Do maids in France really wear those skimpy outfits while keeping house?
Of course not. A mini-skirt, stiletto heels, and fishnet stockings is not the most practical outfit when it comes to vacuuming floors or scrubbing toilets. Depending upon the formality of the household, a traditional European maid or housekeeper might wear a knee-length blue, black, or grey dress with a white apron (not unlike The Brady Bunch’s Alice). And if she values her spine, she’ll wear nurse’s oxfords or athletic shoes rather than high heels.
So where did the stereotype of the slinky French maid uniform come from? During the late 19th century, the high-kicking Can-Can dancers of Paris were considered scandalous and were often the cause of nightclubs being shut down for “public nudity” (that being the exposed bit of thigh between the top of the stocking and the edge of the underpants the dancers revealed when they lifted their skirts).

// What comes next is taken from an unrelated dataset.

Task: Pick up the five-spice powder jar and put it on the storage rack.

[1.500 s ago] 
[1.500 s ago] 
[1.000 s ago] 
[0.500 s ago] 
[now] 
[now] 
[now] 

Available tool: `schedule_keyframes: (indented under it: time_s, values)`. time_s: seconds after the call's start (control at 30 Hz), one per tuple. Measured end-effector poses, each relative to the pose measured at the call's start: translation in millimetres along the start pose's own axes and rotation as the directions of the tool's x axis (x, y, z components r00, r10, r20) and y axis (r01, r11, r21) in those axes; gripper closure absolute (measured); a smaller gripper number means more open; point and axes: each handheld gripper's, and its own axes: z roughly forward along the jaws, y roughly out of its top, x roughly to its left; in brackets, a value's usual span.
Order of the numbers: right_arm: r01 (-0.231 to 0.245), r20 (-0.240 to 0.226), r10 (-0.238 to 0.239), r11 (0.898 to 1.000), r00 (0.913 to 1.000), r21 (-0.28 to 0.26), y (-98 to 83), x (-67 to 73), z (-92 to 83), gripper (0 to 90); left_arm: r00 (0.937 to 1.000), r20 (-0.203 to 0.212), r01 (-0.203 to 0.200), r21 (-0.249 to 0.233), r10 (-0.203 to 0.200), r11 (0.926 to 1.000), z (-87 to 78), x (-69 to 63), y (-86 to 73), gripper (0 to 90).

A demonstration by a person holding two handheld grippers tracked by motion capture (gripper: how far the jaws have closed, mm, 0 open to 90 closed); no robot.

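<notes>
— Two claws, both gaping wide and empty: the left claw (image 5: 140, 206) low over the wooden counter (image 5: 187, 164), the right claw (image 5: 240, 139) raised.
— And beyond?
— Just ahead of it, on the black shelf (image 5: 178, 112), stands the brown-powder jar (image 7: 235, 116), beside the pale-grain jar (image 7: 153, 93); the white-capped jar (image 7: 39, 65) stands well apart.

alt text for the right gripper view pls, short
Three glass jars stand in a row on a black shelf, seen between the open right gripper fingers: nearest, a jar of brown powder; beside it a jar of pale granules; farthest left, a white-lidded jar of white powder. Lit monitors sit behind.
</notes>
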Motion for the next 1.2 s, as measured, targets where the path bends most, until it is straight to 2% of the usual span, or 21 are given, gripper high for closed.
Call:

It became an American burlesque cliché to stage a comedy skit featuring a hapless, uncomprehending, lithe young French housekeeper in scanty clothing finding herself in compromising situations. Her dress, naturally, was a skimpy version of the black and white outfit a standard French housekeeper would wear. It was just risqué enough to titillate audiences without getting closed down by the censors, and the character of the French maid stuck around long enough to become responsible for the ubiquitous costume of the same name.